*Dataset records*.
----------------------------------------
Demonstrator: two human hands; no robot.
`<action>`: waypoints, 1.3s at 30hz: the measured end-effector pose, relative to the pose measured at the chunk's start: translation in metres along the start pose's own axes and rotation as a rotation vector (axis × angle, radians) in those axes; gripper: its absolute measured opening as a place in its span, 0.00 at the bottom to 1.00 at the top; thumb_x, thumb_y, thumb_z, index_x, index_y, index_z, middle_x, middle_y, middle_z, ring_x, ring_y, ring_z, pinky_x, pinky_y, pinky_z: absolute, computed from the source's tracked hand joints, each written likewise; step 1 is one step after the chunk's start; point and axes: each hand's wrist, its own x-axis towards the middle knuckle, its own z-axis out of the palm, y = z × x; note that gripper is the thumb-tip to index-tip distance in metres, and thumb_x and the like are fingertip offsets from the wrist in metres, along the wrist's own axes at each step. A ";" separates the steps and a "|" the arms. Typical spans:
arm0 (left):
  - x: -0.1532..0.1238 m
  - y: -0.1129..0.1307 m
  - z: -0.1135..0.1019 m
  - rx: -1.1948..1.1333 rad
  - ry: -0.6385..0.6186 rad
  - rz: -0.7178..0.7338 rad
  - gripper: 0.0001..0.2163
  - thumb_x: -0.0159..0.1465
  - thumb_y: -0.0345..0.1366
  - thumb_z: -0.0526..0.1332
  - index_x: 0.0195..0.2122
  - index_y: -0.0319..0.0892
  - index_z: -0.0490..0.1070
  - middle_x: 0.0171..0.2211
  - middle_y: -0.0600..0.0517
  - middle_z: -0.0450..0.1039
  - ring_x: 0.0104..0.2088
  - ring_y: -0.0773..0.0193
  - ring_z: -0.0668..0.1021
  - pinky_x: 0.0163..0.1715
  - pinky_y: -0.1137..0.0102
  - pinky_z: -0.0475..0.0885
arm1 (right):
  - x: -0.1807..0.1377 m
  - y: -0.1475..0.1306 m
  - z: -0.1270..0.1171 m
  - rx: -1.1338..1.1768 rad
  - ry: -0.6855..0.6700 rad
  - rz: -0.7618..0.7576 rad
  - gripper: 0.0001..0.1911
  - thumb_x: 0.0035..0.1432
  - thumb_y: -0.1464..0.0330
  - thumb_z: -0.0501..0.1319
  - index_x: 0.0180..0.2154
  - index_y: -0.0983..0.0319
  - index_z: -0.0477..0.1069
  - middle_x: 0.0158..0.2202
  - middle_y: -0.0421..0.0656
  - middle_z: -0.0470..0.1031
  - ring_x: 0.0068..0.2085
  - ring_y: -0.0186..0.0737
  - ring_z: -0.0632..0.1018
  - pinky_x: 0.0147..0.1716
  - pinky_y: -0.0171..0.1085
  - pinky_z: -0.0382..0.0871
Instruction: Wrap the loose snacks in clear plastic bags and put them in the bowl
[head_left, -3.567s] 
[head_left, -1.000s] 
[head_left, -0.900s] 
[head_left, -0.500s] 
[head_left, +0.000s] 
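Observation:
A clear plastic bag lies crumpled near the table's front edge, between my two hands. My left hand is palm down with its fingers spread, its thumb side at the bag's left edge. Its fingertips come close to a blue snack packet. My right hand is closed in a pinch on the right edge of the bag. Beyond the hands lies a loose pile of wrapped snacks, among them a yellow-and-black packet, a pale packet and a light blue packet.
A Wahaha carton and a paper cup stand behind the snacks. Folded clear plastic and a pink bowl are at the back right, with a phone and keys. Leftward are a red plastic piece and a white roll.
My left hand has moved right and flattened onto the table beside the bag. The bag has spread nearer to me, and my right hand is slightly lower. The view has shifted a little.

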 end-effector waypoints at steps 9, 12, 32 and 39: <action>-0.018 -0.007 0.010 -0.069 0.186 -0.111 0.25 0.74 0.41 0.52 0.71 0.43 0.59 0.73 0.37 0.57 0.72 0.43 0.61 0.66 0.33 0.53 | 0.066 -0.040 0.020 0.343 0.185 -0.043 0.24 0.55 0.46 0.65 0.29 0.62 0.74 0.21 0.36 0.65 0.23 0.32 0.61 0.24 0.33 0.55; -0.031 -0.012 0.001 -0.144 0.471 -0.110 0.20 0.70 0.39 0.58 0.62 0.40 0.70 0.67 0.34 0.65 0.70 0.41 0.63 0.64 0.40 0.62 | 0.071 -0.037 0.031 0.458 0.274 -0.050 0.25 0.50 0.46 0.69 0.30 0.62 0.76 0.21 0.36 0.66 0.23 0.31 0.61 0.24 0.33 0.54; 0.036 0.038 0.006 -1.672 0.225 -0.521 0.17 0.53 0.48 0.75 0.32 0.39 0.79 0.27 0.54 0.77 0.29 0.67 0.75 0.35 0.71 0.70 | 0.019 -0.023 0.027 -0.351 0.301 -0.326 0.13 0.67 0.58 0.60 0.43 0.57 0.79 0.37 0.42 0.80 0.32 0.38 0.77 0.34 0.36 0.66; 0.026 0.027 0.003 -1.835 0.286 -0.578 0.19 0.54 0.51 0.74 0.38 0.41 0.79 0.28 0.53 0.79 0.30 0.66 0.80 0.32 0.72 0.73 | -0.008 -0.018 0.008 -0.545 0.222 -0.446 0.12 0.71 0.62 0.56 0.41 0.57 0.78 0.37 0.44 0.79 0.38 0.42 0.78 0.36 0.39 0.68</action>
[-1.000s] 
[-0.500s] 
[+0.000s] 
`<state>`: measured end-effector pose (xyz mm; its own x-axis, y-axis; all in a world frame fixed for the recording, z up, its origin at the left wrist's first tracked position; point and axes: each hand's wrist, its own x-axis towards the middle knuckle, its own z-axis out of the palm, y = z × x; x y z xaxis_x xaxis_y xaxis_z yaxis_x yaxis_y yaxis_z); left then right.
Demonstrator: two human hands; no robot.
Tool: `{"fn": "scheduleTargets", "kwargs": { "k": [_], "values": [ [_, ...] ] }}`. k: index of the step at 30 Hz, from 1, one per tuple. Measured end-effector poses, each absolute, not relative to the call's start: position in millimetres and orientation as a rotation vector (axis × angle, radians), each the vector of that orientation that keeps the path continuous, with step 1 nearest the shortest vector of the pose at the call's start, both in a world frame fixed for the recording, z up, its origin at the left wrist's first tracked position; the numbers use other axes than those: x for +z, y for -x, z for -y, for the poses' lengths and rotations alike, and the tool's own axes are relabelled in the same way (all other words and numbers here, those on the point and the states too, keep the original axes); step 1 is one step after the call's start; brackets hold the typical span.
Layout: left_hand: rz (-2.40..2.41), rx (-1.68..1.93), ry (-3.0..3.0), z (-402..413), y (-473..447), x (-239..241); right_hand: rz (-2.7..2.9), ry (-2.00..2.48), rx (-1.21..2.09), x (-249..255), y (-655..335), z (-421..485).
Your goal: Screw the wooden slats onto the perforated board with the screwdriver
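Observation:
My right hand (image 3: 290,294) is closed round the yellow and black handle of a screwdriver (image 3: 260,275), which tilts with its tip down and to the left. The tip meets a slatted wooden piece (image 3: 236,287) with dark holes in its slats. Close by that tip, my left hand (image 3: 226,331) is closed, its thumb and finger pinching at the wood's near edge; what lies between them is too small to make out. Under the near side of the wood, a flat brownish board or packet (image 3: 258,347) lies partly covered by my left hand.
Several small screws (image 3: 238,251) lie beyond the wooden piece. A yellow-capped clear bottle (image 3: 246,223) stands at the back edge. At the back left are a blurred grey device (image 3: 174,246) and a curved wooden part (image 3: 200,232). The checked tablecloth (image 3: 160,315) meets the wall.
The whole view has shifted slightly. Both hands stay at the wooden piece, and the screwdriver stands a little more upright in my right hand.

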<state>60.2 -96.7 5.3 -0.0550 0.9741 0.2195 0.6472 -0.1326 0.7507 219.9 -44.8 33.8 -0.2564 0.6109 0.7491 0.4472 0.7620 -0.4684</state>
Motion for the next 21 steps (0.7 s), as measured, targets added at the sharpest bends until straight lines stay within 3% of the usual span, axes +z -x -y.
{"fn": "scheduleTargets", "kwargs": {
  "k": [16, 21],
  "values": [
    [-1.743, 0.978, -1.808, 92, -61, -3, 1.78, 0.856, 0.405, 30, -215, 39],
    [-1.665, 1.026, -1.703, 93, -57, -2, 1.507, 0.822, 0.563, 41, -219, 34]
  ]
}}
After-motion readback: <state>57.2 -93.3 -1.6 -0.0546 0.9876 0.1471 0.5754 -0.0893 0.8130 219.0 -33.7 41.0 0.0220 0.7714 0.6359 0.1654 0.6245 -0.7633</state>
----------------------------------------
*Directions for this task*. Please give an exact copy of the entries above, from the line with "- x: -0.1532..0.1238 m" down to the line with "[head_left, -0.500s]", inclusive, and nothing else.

*Written answer*.
  - x: -0.1532..0.1238 m
  - y: -0.1129..0.1307 m
  - z: -0.1135..0.1019 m
  - rx: -1.1948..1.1333 rad
  - ry: -0.6385..0.6186 rad
  - rz: -0.7178..0.7338 rad
  - gripper: 0.0001..0.2163
  - thumb_x: -0.0159..0.1465
  - thumb_y: -0.0345..0.1366
  - thumb_z: -0.0526..0.1332
  - index_x: 0.0195..0.2122
  - index_y: -0.0319..0.0892
  - index_z: -0.0490..0.1070
  - middle_x: 0.0171..0.2211
  - middle_y: -0.0600..0.0517
  - middle_z: -0.0450..0.1039
  - ring_x: 0.0104..0.2088
  - ring_y: -0.0773..0.0193
  - ring_z: -0.0668..0.1021
  - pinky_x: 0.0163..0.1715
  - pinky_y: -0.1137..0.0102
  - pinky_z: -0.0475..0.0885
arm1 (right):
  - x: -0.1807..0.1377 m
  - y: -0.1475..0.1306 m
  - z: -0.1270..0.1171 m
  - rx: -1.1338..1.1768 rad
  - ry: -0.6855..0.6700 rad
  - rz: -0.7618..0.7576 rad
  - gripper: 0.0001..0.1911
  - thumb_x: 0.0035..0.1432
  - thumb_y: -0.1464..0.0330
  - thumb_z: -0.0501..0.1319
  - index_x: 0.0180..0.2154
  - index_y: -0.0983..0.0319
  - index_z: -0.0477..0.1069
  - middle_x: 0.0158..0.2202
  - middle_y: -0.0421..0.0656
  - middle_z: -0.0470..0.1031
  - ring_x: 0.0068..0.2085
  - ring_y: -0.0186..0.0737
  - ring_z: -0.0632..0.1018
  - pinky_x: 0.0147..0.1716
  - pinky_y: -0.0171..0.1085
  - pinky_z: -0.0382..0.0871
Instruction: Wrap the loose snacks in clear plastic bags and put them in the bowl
[head_left, -3.567s] 
[head_left, -1.000s] 
[head_left, -0.900s] 
[head_left, -0.500s] 

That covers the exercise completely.